What to produce: Leaving out the images, repeat all the lines below exactly.

Supplied information:
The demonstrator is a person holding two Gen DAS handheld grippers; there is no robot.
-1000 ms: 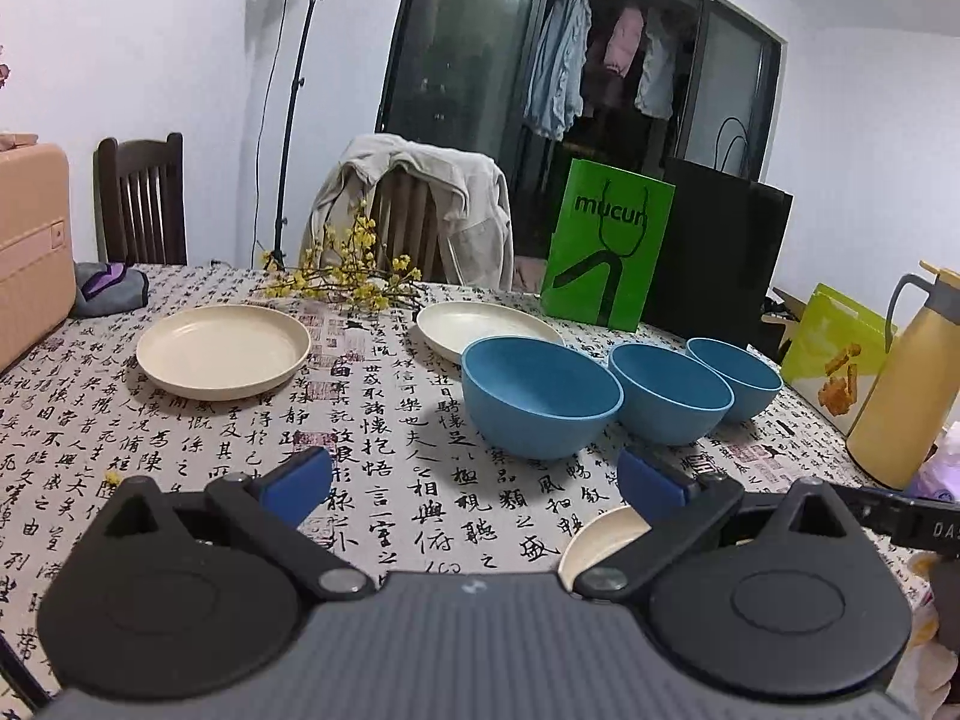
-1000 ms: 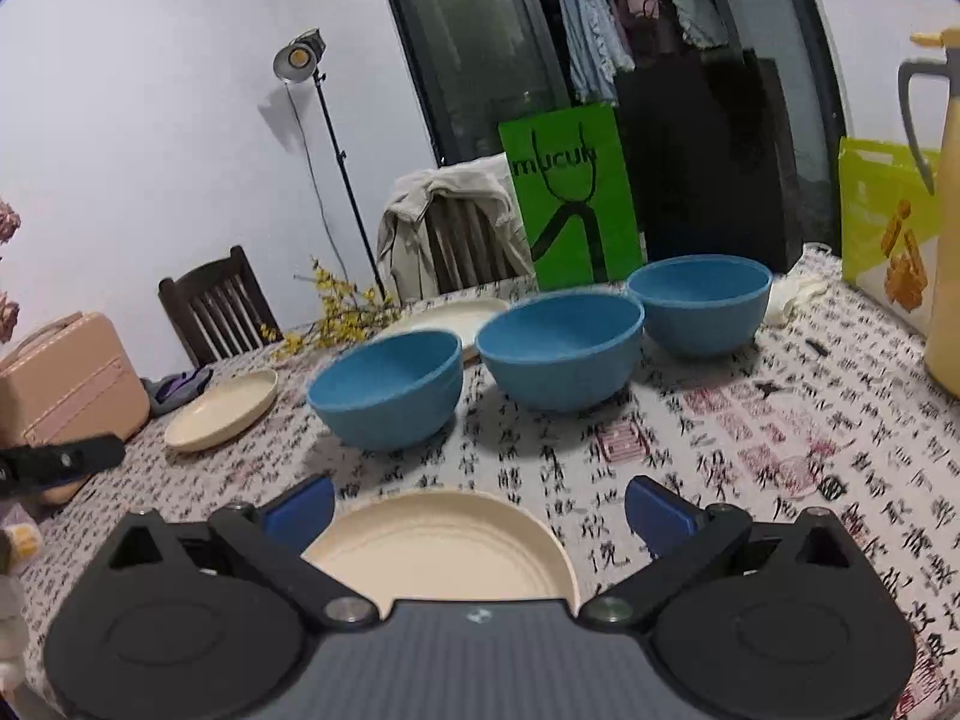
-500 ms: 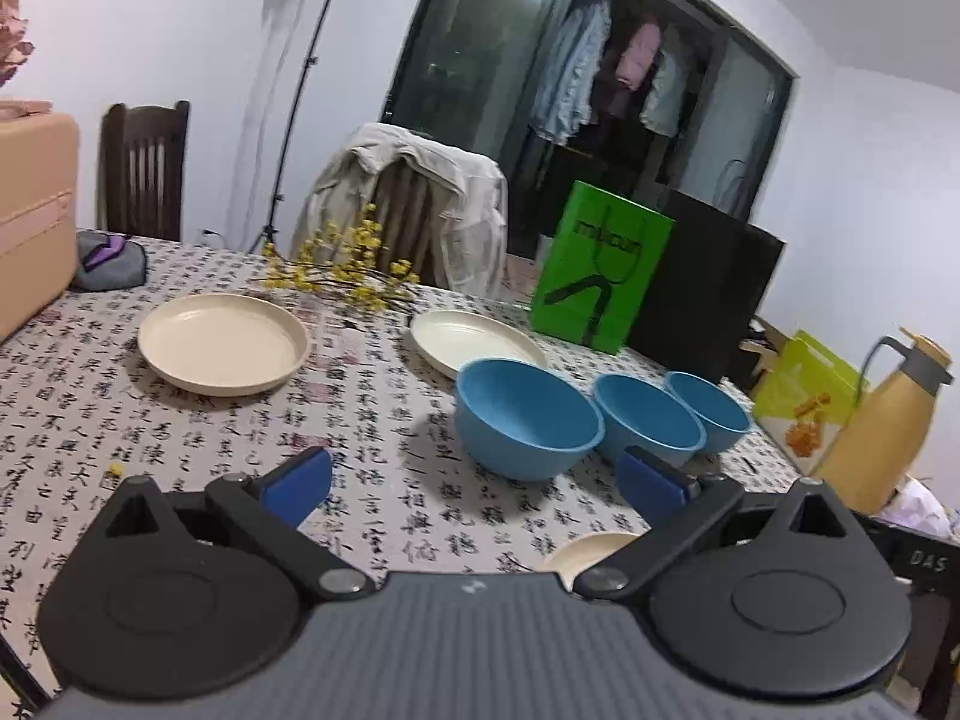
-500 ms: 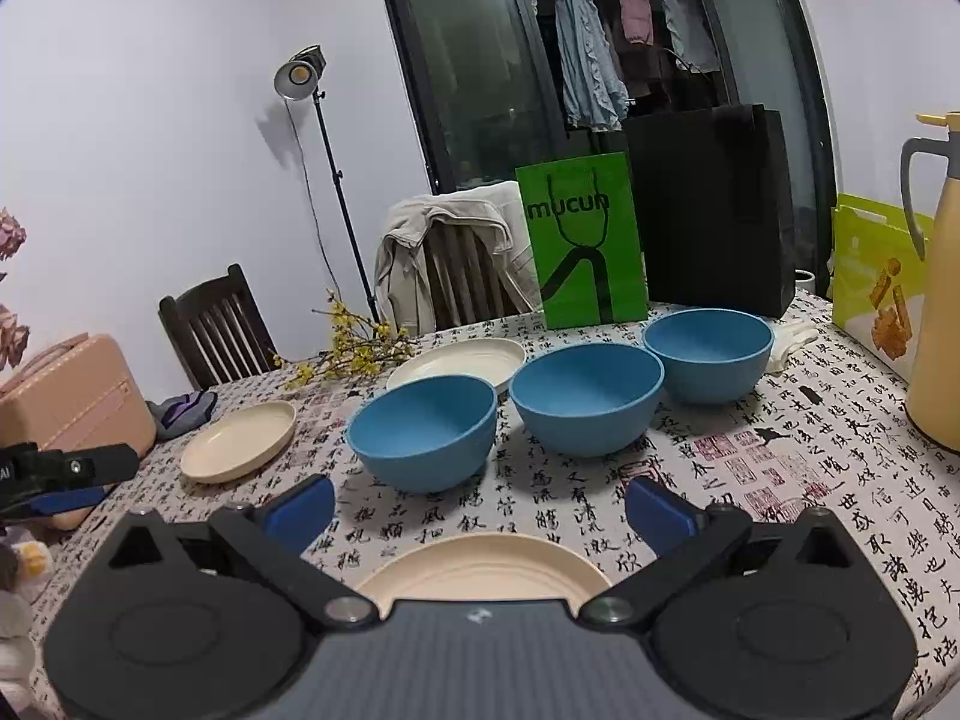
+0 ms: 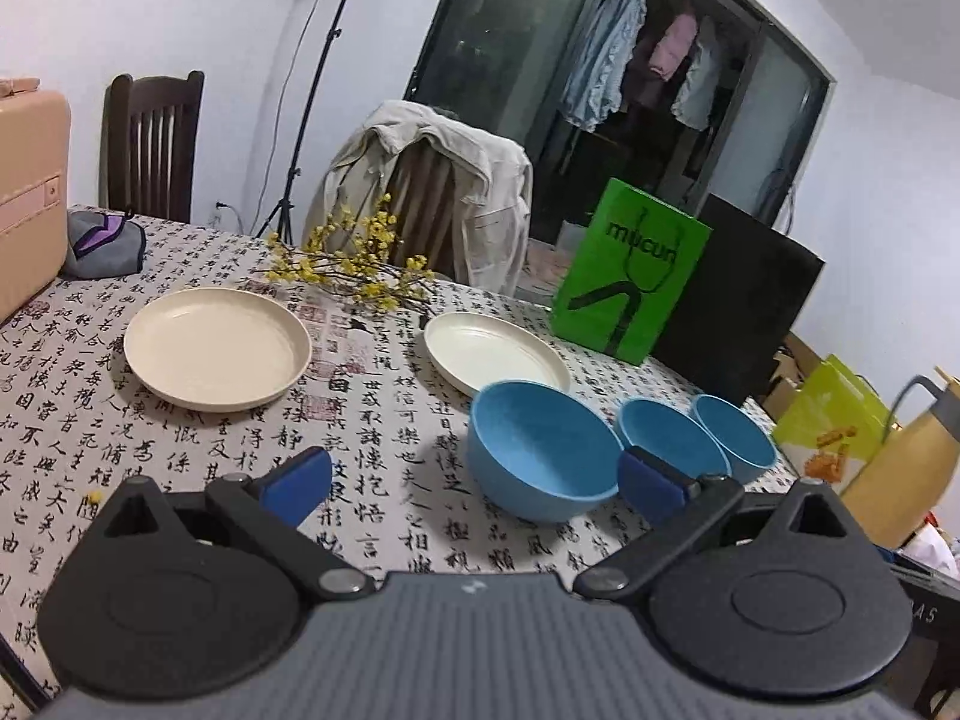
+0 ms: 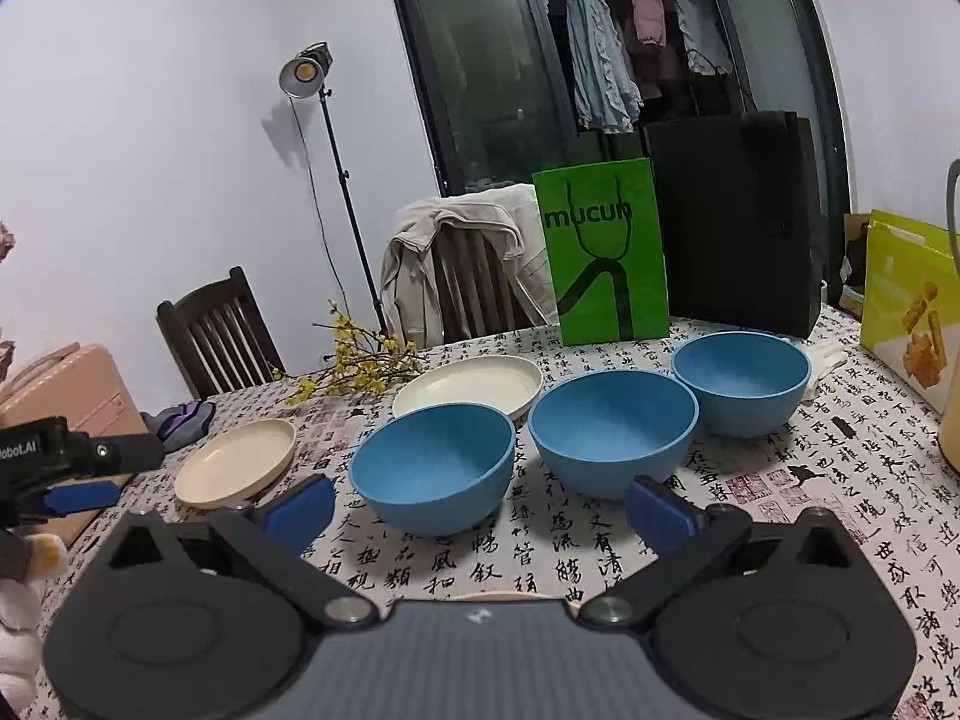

Result for this task:
The demonstrator is a person holding two Gen DAS handheld grippers; there is no robot.
-1000 ms: 
-1000 ms: 
-500 ms: 
-500 ms: 
+0 ms: 
+0 ms: 

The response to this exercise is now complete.